■ **Exercise brief**: The lines to print run from the top of the material below to the line with "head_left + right", inclusive; please copy them exactly, without pictures.

# # #

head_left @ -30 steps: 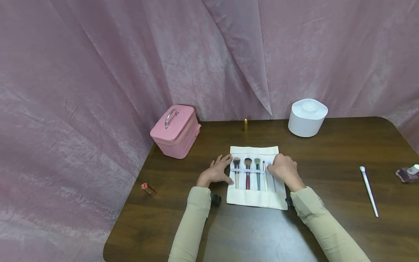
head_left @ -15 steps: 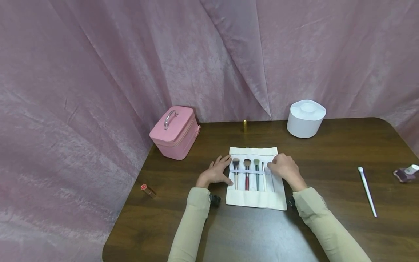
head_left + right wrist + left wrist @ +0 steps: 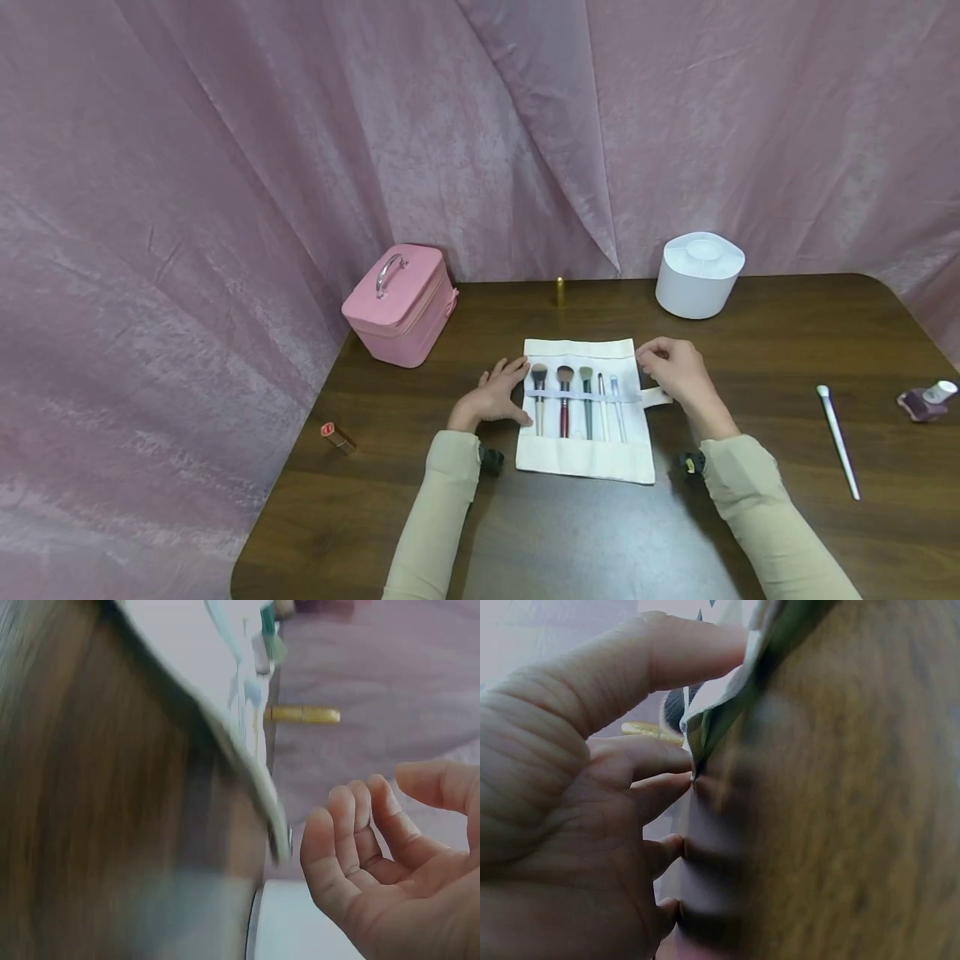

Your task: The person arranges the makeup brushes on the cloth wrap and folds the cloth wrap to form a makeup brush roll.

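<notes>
A white cloth brush roll (image 3: 585,460) lies unrolled on the table, with several makeup brushes tucked under its band, among them a red-handled brush (image 3: 565,417) and a pale blue one (image 3: 617,408). My left hand (image 3: 491,400) rests at the roll's left edge with fingers spread; in the left wrist view its thumb and fingertips touch the cloth edge (image 3: 724,691). Just off the right edge is my right hand (image 3: 681,373), fingers loosely bent around nothing. A short strap (image 3: 656,397) sticks out below it. The right wrist view shows a gap between thumb and fingers.
A pink case (image 3: 397,304) stands at the back left and a white lidded container (image 3: 700,275) at the back right. A gold tube (image 3: 560,291) stands between them. Further out lie a lipstick (image 3: 337,437), a white brush (image 3: 838,442) and a dark bottle (image 3: 926,402).
My right hand has moved right, off the brush roll, uncovering the pale blue brush and the strap at the side. My left hand has stayed in place.
</notes>
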`<state>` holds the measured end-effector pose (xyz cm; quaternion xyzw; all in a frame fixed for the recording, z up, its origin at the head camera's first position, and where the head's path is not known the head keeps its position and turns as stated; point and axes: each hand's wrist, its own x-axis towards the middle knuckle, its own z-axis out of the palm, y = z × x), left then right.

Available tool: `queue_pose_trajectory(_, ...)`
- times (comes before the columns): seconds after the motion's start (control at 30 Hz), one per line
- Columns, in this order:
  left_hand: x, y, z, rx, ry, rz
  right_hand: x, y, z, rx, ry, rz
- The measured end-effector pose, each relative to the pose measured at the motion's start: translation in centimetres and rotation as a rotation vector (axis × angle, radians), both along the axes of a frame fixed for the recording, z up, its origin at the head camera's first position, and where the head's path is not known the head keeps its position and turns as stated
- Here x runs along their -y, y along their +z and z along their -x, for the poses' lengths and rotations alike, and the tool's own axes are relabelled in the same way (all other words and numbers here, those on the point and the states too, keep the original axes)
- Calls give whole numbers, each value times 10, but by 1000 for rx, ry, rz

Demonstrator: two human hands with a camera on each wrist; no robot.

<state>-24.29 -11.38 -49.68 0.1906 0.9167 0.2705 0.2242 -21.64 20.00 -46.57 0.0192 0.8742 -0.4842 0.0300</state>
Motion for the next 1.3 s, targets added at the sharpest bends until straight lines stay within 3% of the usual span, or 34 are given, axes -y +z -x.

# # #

■ **Solution**:
head_left @ -30 steps: 
head_left @ -15 steps: 
head_left + right wrist + left wrist @ +0 steps: 

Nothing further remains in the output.